Vacuum Level Filling is a surprisingly simple filling technology and is ideal for filling free-flowing liquids into glass, metal or rigid plastic containers.
Vacuum level filling is widely used with wines, spirits, edible oils, perfumes and fragrances, and is ideal for:
- Low viscosity liquids of up to approximately 90 centipoise, or the consistency of olive oil, for example.
- Bottles which are rigid enough to withstand a vacuum without collapsing, such as glass, metal or rigid plastic bottles.
Visually, all bottles are filled to exactly the same height, yet due to the manufacturing process, glass bottles have notoriously inconsistent wall and base thicknesses, making their internal volumes vary; vacuum filling overcomes this.
What are the advantages of vacuum filling bottles?
No moving parts
Our Vacufill and Easifill semi-automatic vacuum level filling machines contain almost no moving parts, making them incredibly reliable, easy to clean and simple to maintain while offering a significant cost saving over other filling methods.
Fill any bottle size
The size of bottle is only constrained by whether it will fit within the physical dimensions of the adjustable bottle rest on the machine.
No buttons, switches or levers
Filling starts automatically, as soon as the bottle is positioned and continues to draw liquid until the correct fill level is achieved, upon which, the bottle can be removed and replaced by the operator. Excess liquid is drawn into a glass overflow jar which can then be reused.
The 4-headed Easifill machine shown here can be continuously fed bottles in sequence, each bottle starting to fill as soon as it is positioned, so by the time you have the fourth bottle in position, the first bottle is likely to be full, or very nearly full, and ready to be replaced with the next empty bottle.
The visual aspect
Vacuum filling machines are extensively used to fill transparent or nearly transparent bottles which are going to be displayed on shelving for retail purposes.

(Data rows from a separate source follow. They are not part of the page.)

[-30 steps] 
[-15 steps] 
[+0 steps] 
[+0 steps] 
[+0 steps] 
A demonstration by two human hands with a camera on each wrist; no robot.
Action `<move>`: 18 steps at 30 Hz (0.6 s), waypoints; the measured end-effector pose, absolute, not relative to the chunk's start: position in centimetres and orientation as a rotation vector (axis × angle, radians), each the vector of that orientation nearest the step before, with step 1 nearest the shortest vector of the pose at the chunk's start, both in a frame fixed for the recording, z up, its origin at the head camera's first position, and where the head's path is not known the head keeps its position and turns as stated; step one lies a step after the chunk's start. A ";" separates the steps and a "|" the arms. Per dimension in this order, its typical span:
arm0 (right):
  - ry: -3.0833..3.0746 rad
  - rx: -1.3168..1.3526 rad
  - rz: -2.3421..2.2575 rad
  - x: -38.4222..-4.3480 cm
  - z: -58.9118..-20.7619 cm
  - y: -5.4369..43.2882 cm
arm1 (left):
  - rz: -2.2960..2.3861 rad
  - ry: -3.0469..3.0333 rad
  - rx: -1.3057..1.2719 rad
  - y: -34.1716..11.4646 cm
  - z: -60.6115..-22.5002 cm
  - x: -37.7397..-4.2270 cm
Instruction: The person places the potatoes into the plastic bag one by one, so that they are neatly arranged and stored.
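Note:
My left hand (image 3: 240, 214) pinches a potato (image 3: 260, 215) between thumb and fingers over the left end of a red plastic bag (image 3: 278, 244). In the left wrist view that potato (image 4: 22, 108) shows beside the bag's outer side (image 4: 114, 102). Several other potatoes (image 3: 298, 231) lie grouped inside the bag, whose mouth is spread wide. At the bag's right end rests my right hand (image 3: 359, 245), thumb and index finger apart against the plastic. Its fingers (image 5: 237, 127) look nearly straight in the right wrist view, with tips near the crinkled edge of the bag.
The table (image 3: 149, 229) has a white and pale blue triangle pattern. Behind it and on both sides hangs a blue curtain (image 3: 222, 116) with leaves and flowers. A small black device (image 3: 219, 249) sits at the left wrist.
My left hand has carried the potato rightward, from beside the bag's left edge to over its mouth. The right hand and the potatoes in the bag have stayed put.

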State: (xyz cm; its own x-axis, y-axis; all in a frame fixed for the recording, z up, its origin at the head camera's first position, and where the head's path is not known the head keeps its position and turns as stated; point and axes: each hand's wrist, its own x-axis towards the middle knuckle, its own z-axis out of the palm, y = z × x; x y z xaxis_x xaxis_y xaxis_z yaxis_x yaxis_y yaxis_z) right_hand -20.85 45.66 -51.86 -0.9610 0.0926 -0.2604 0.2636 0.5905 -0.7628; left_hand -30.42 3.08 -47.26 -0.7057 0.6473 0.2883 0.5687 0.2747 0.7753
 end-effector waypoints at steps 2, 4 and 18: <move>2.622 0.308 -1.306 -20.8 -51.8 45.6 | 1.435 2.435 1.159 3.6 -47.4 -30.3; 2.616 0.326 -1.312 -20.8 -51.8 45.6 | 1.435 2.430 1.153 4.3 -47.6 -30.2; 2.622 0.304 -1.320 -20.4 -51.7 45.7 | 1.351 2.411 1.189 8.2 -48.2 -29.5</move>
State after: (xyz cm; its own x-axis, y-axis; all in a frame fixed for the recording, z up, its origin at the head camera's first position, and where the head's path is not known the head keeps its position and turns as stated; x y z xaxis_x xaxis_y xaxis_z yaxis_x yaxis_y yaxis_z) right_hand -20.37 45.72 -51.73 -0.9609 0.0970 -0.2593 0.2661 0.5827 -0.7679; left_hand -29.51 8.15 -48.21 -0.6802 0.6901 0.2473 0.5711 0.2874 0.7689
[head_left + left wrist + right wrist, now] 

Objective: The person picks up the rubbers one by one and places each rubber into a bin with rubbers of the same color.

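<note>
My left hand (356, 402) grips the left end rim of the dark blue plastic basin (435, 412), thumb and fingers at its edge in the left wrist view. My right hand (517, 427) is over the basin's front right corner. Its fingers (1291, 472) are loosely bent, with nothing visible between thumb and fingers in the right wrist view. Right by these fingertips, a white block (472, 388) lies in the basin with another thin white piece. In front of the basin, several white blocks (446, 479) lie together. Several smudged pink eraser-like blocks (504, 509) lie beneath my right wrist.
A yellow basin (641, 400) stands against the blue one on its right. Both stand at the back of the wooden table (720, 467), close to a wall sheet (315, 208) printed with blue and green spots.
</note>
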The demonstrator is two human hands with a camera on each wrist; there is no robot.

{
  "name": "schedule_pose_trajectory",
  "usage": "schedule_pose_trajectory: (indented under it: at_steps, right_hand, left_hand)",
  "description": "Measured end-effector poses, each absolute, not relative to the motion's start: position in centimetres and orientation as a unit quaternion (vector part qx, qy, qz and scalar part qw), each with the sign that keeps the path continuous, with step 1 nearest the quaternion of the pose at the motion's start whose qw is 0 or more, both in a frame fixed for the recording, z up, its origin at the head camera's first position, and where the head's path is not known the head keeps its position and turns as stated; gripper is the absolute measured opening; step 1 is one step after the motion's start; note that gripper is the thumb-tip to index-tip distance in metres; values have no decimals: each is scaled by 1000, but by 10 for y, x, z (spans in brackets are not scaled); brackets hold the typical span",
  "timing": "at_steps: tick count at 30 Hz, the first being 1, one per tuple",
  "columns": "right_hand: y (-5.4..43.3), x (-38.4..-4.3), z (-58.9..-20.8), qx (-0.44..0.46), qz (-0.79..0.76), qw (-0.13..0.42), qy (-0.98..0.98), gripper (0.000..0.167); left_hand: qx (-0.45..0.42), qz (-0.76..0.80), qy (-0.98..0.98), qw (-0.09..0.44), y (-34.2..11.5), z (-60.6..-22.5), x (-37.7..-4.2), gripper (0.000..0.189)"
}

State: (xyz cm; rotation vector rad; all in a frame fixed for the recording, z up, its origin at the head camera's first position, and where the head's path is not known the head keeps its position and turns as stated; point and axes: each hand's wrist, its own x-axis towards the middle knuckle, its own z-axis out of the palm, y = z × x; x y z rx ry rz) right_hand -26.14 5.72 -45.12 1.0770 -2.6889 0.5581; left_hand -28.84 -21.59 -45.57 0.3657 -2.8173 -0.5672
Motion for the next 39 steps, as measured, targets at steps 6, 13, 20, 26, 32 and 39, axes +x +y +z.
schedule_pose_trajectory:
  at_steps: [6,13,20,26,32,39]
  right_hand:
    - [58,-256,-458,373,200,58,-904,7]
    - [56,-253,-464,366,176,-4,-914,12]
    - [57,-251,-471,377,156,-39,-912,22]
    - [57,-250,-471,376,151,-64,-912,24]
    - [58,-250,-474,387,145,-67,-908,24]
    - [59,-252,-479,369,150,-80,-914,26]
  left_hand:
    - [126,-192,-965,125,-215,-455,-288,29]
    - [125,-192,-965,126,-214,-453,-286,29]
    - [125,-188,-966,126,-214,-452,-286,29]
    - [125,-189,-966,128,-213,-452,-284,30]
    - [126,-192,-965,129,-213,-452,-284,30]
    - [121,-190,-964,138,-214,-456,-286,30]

In most cases, this means than numerous identical bottles of the same product are neatly sited next to each other on the shelf with the label facing forward, looking their very best. In this environment, the bottles’ contents, and the level it is filled to, needs to be identical from one bottle to the next.
Due to the limitations of their manufacturing process, many glass bottles will have a thicker or thinner base and sides than others in the same batch, resulting in inconsistent internal volumes. Filling such bottles using a volumetric filling system fills with an identical volume of liquid which results in the level of the fill varying from one bottle to another.
Vacuum filling systems such as the Vacufill and Easifill (and our fully automatic Posivac) overcome this inconsistency by filling bottles to a predetermined height within the bottle. This level is set by the distance of the nozzle’s sealing rubbers above the suck-back tube withing the nozzle’s body.
How does Vacuum Level Filling work?
Vacuum filling nozzles have a secondary, small-diameter tube within their main tube, which exits through the side of the main nozzle tube, near its tip. The other end of this small tube is connected to the vacuum side of the machine via an excess liquid capture jar, and constantly draws a vacuum all the time the machine is switched on.
When a bottle is positioned on to the nozzle and an airtight seal is created with the nozzle sealing rubbers, this vacuum creates lower-than-atmospheric pressure within the bottle.
The larger diameter tube which forms the main body of the filling nozzle is connected to the liquid supply via hoses.
The reduced pressure within the bottle forces the liquid to be drawn along its supply hose, through the main body of the nozzle and in to the bottle. The vacuum continues to draw liquid in to the bottle until it reaches the height of the smaller vacuum tube in the side of the main nozzle’s body. At this point, the smaller ‘Suck Back Tube’ within the nozzle starts to draw excess liquid, rather than air, and diverts any excess to the excess liquid capture jar at a greatly reduced speed, due to the small diameter of the Suck Back Tube.
The Excess Liquid Capture Jar is also airtight and forms part of the vacuum system. Periodically, the machine can be switched off and the contents of the jar can be returned to the liquid supply vessel for re-use.